L'influence de Bridget Riley sur l'art contemporain

L'influence de Bridget Riley sur l'art contemporain

Les œuvres vibrantes et cinétiques de Riley ont laissé une empreinte durable sur le paysage de l'art moderne, notamment par son exploration méticuleuse de la couleur et des expériences perceptives.

Par son usage audacieux de la couleur et des formes géométriques, Riley a façonné, sans le vouloir, une grande partie du cadre permettant aux artistes modernes et contemporains d'explorer les expériences perceptives.
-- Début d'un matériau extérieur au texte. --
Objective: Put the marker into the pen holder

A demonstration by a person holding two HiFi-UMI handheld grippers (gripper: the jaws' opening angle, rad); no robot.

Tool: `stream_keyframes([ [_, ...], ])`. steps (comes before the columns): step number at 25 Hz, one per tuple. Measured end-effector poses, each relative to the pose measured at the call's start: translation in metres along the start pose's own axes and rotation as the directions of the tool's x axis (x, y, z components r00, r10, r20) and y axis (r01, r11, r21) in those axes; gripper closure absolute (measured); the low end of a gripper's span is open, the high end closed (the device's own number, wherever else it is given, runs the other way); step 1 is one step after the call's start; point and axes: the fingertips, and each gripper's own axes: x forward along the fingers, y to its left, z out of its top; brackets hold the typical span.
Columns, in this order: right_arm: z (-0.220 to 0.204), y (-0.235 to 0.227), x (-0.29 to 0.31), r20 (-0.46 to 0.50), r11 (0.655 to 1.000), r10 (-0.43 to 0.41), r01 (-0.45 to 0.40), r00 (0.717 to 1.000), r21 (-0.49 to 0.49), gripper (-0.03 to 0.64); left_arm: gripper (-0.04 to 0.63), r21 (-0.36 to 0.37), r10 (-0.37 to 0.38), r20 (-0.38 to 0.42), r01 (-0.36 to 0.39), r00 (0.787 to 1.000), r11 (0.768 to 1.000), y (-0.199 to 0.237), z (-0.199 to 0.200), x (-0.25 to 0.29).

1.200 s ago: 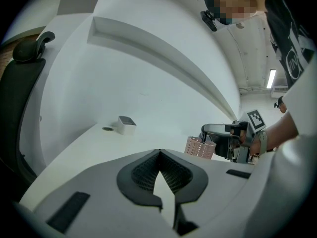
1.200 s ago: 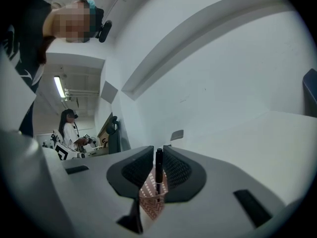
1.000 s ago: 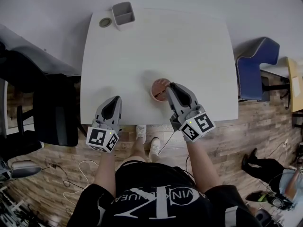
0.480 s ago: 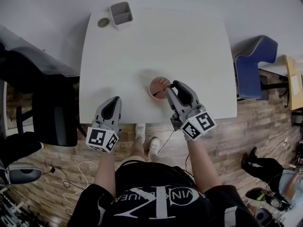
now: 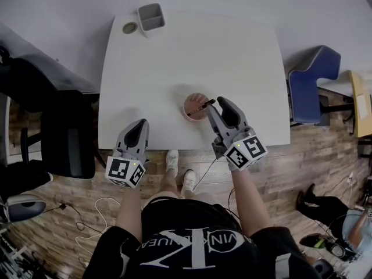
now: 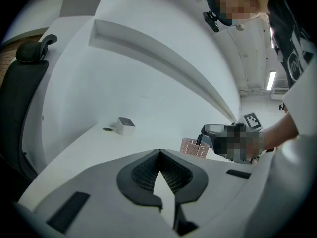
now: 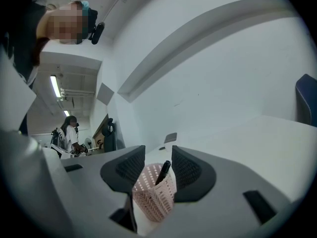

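Note:
A pink mesh pen holder (image 5: 195, 107) stands near the front edge of the white table (image 5: 232, 57). The black marker (image 5: 204, 104) sits in it, its upper end leaning out to the right. My right gripper (image 5: 216, 105) is just right of the holder, and its jaws are opening. In the right gripper view the marker (image 7: 163, 172) rises from the holder (image 7: 154, 198) between the jaws of the gripper (image 7: 158, 166), and neither pad touches it. My left gripper (image 5: 138, 129) hovers at the table's front left, shut and empty. The left gripper (image 6: 158, 152) view shows the holder (image 6: 193, 147) ahead to the right.
A white desk organizer (image 5: 151, 18) and a small round object (image 5: 129, 27) sit at the table's far left corner. A black chair (image 5: 52, 127) stands left of the table and a blue chair (image 5: 314, 80) to its right.
My right gripper has opened and drawn back slightly to the right of the holder. The marker stays in the holder, leaning right. The left gripper has not moved.

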Motion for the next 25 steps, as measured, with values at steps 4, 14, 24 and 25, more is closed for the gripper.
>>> stream_keyframes([
  [4,0.004,0.003,-0.005,0.007,1.0,0.003,-0.002,1.0,-0.012,0.457,0.581,0.006,0.006,0.008,-0.006,1.0,1.0,-0.002,0.003,-0.004],
  [14,0.017,0.014,-0.02,0.013,0.998,0.009,-0.008,1.0,-0.056,0.536,0.581,0.028,0.02,0.047,-0.021,0.999,0.999,-0.009,0.024,-0.016],
  [24,0.029,0.026,-0.034,0.02,0.993,0.015,-0.013,1.0,-0.119,0.583,0.581,0.062,0.016,0.082,-0.021,0.997,0.998,-0.018,0.045,-0.024],
  [25,0.029,0.027,-0.035,0.014,0.991,0.013,-0.011,1.0,-0.132,0.584,0.581,0.065,0.015,0.085,-0.021,0.996,0.998,-0.019,0.047,-0.025],
])
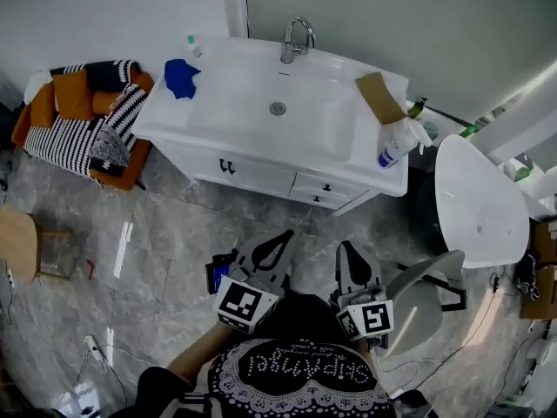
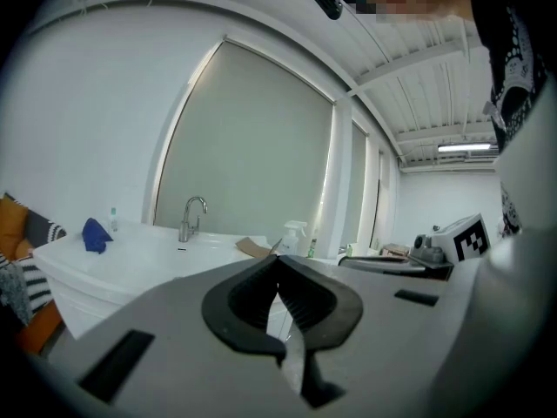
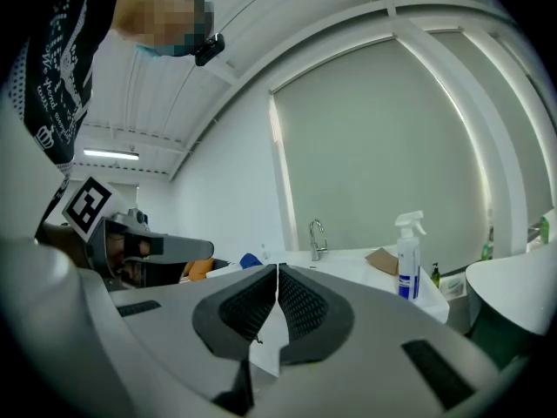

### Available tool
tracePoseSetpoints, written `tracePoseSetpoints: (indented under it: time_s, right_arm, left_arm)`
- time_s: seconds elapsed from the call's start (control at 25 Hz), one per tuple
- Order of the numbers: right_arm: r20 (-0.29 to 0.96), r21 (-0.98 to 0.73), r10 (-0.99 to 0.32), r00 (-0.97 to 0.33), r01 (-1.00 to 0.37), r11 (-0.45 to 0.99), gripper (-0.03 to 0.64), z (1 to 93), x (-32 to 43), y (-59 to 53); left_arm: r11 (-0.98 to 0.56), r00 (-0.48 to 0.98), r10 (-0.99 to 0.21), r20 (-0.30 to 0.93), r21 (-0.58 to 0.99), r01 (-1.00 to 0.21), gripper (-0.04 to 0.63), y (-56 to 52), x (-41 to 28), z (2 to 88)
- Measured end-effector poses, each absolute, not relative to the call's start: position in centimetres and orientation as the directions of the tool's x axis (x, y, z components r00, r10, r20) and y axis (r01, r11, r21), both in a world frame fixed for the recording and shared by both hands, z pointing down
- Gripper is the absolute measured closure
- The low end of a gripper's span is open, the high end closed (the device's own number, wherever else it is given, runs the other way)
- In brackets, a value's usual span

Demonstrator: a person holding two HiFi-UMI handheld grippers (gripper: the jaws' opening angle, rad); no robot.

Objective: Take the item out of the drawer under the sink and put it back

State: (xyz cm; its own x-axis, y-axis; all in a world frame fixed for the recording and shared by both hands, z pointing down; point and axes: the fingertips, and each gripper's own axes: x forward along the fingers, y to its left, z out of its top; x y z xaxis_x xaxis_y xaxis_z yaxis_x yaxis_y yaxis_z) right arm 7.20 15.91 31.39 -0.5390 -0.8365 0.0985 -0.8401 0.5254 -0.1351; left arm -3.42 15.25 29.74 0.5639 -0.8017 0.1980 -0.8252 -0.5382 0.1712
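Head view: my left gripper (image 1: 277,244) & right gripper (image 1: 348,259) both clenched, empty, well off the closed white cabinet drawer (image 1: 306,186) w/ small dark knob (image 1: 327,186); unopened, I'd likely skid off it.

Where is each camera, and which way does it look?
Head view: on the head, looking steeply down at sink, left gripper, right gripper, shirt.
Left gripper view: on that gripper, facing the sink past shut jaws; right gripper at right.
Right gripper view: same, mirrored; left gripper at left, shirt above.
All share the faucet.
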Motion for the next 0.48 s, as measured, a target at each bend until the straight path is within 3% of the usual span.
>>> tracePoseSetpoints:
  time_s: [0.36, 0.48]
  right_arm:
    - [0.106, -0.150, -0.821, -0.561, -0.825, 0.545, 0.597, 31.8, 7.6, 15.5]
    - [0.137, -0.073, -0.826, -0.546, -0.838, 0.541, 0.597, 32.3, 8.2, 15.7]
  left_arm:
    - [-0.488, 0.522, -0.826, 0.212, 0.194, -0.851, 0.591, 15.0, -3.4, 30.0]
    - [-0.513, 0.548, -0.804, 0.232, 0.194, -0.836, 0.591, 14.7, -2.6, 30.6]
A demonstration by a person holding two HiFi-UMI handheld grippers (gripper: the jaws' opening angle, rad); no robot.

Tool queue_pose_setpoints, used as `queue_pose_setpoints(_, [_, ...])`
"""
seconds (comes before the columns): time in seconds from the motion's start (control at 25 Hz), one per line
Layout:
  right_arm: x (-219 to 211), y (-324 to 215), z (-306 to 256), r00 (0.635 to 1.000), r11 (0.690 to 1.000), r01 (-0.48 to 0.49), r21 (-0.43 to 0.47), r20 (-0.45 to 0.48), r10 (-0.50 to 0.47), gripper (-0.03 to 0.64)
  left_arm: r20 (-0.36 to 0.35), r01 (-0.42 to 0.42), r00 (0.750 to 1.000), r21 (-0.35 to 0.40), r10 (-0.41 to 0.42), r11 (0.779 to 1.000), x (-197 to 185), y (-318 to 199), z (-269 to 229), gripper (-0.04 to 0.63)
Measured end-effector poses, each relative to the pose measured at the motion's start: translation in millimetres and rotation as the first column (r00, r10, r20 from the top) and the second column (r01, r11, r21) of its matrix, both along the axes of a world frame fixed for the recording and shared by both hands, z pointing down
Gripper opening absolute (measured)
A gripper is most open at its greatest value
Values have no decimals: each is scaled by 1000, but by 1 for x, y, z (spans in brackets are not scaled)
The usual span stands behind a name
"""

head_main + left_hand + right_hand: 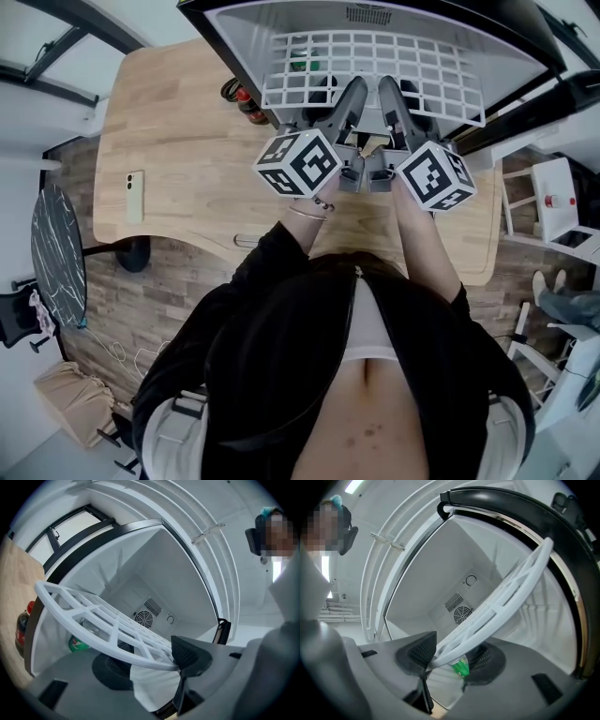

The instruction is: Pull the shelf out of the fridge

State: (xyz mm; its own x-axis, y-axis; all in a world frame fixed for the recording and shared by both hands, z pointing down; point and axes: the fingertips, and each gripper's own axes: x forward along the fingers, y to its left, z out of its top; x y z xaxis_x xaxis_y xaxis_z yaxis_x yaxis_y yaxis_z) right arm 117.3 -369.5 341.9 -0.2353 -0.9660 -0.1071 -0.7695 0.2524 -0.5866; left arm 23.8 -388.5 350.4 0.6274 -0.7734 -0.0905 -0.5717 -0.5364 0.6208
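A small fridge (511, 52) stands open on the wooden table (178, 141). Its white grid shelf (375, 58) sticks partly out of the opening. Both grippers hold the shelf's front rim side by side. My left gripper (349, 101) is shut on it just left of the middle, and my right gripper (394, 101) just right of it. In the left gripper view the shelf (93, 616) runs between the pads of the left gripper (152, 660). In the right gripper view the shelf (501, 606) slants up from the right gripper (450, 660).
A green can (461, 667) stands inside the fridge under the shelf. A dark bottle with a red cap (248, 103) stands outside by the fridge's left wall. A pale phone (135, 195) lies at the table's left. A white rack (553, 202) is to the right.
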Motion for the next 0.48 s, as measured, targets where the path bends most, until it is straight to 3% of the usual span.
queue_pose_setpoints(0.48, [0, 7, 0, 1000, 1000, -3, 15, 10, 3, 192, -1, -3, 1000, 8, 3, 1000, 0, 7, 0, 254])
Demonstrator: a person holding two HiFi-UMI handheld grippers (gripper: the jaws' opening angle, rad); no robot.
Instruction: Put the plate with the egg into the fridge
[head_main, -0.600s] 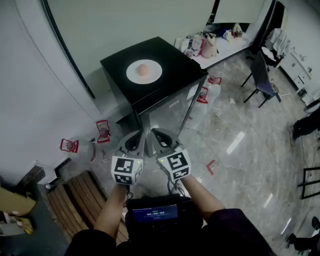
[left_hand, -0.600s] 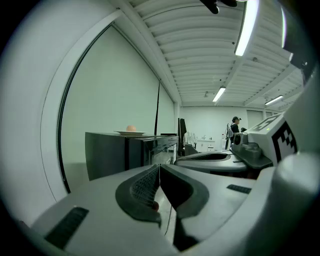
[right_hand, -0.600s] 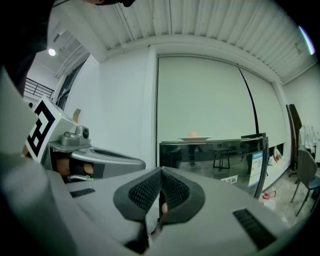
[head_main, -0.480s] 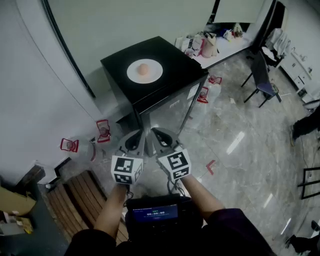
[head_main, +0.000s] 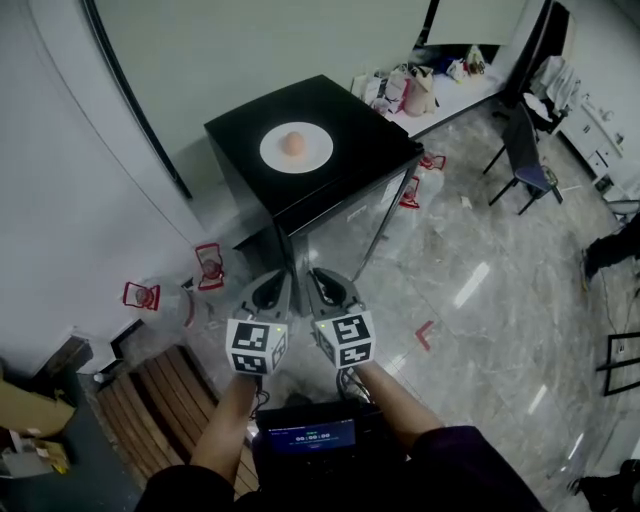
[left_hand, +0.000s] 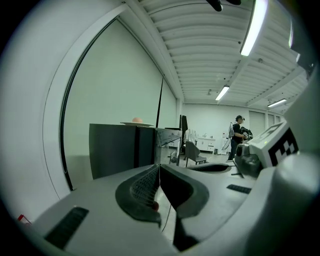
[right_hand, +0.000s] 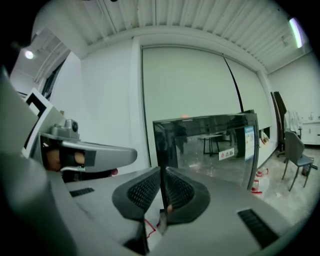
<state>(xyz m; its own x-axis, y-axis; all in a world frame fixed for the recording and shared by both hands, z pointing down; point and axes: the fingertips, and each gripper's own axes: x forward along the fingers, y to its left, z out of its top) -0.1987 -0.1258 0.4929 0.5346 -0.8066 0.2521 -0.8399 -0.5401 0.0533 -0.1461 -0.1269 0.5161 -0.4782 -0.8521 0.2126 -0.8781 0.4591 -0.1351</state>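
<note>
Head view — you're at the approach, both tools empty.
The plate with the egg sits atop the closed fridge, well ahead of you. Left gripper view: left gripper clenched on nothing; right gripper view: right gripper likewise — next, you'll likely need that door open.

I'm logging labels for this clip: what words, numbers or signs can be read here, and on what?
Stickers on the fridge door: print too small to read.
Screen at the person's chest: a row of digits, too blurred to read.
Marker cubes: square patterns only, no words.
Nothing can be quoted.
</note>
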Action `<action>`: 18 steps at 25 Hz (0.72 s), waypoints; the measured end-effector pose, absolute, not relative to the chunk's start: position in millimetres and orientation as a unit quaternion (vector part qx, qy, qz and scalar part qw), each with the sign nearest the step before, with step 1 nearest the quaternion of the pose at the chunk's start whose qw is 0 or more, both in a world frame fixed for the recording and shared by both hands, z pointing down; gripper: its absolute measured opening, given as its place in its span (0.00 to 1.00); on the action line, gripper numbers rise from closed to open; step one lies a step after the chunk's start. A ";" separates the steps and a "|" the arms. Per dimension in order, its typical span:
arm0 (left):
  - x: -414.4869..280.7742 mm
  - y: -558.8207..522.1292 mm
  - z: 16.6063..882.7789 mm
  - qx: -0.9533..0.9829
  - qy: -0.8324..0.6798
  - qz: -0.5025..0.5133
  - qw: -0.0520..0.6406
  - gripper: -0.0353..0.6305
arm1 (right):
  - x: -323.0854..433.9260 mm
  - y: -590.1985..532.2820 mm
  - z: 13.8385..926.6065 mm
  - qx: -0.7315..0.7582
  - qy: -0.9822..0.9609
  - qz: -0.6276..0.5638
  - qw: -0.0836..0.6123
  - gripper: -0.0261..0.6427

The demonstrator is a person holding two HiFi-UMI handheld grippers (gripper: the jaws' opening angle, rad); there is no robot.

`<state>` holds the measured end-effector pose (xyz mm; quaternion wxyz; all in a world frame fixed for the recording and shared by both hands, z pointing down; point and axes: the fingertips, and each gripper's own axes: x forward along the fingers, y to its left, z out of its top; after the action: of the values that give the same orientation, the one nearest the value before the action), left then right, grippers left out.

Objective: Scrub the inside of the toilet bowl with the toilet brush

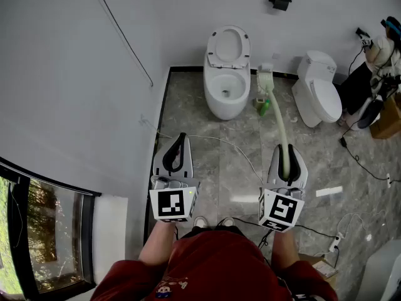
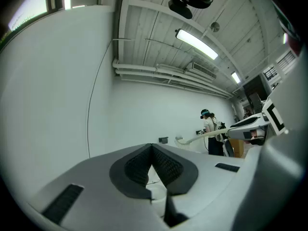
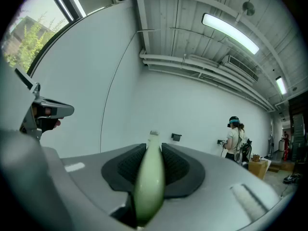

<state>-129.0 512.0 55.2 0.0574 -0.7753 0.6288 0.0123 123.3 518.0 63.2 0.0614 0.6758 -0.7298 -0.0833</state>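
Overhead, head view: right hand-held gripper [image 1: 286, 152] clamps toilet brush [image 1: 279, 121], its head short of the open toilet bowl [image 1: 225, 89]; the long handle may twist in the grip and swing wide. Grey marble floor [image 1: 207, 162], white wall [image 1: 75, 74]. Left gripper view: left hand-held gripper [image 2: 153, 150] closed, empty. Right gripper view: green handle pinched between jaws.
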 end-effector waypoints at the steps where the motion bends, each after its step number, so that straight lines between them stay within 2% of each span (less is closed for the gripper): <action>1: -124.7 511.8 55.0 -0.776 0.628 0.014 0.058 0.06 | 126.3 517.6 63.4 0.675 -0.731 -0.084 0.060 0.21; 10: -78.0 511.9 53.6 -0.784 0.617 0.008 0.062 0.06 | 154.9 516.4 72.5 0.669 -0.738 -0.076 0.054 0.21; 18: -29.6 520.5 85.2 -0.779 0.624 -0.023 0.057 0.06 | 201.8 518.2 100.0 0.663 -0.745 -0.046 0.056 0.21</action>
<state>-29.6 520.5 85.2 0.0571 -0.7793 0.6236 -0.0234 201.8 518.2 100.0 0.0565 0.6632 -0.7449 -0.0458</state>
Sa capacité à fusionner couleur et forme en un langage qui transcende la représentation statique a ouvert des horizons entièrement nouveaux, au sein desquels les artistes continuent d'explorer, de remettre en question et d'interagir avec les réalités perceptives du spectateur.

Même dans ses dernières années, Riley n'a jamais cessé d'évoluer et de mêler techniques traditionnelles et modernes, démontrant une curiosité sans fin dans son art. Sa capacité à explorer et redéfinir la théorie des couleurs par des formes précises et des coloris variés continue d'inspirer et de bousculer les perspectives dans l'art contemporain. À 92 ans, Riley s'est lancé dans un nouveau défi avec son premier travail en plafond à la British School de Rome. Présentant ses rayures emblématiques d'apparence courbe, Riley intègre ses célèbres nuances de bleu comme arrière-plan pour soutenir ses lignes rouges, blanches, orange et lilas. Bien qu'inspiré par le plafond de la Chapelle Sixtine de Michel-Ange, ce chef-d'œuvre est une véritable création originale de Riley, fusionnant habilement l'attrait intemporel de l'art historique avec ses propres expériences optiques signature. Cette entreprise non seulement renforce son esprit d'innovation incessant, mais elle met également en lumière une liaison élégante entre la tradition et l'art contemporain, réécrivant sans cesse les attentes de la narration visuelle.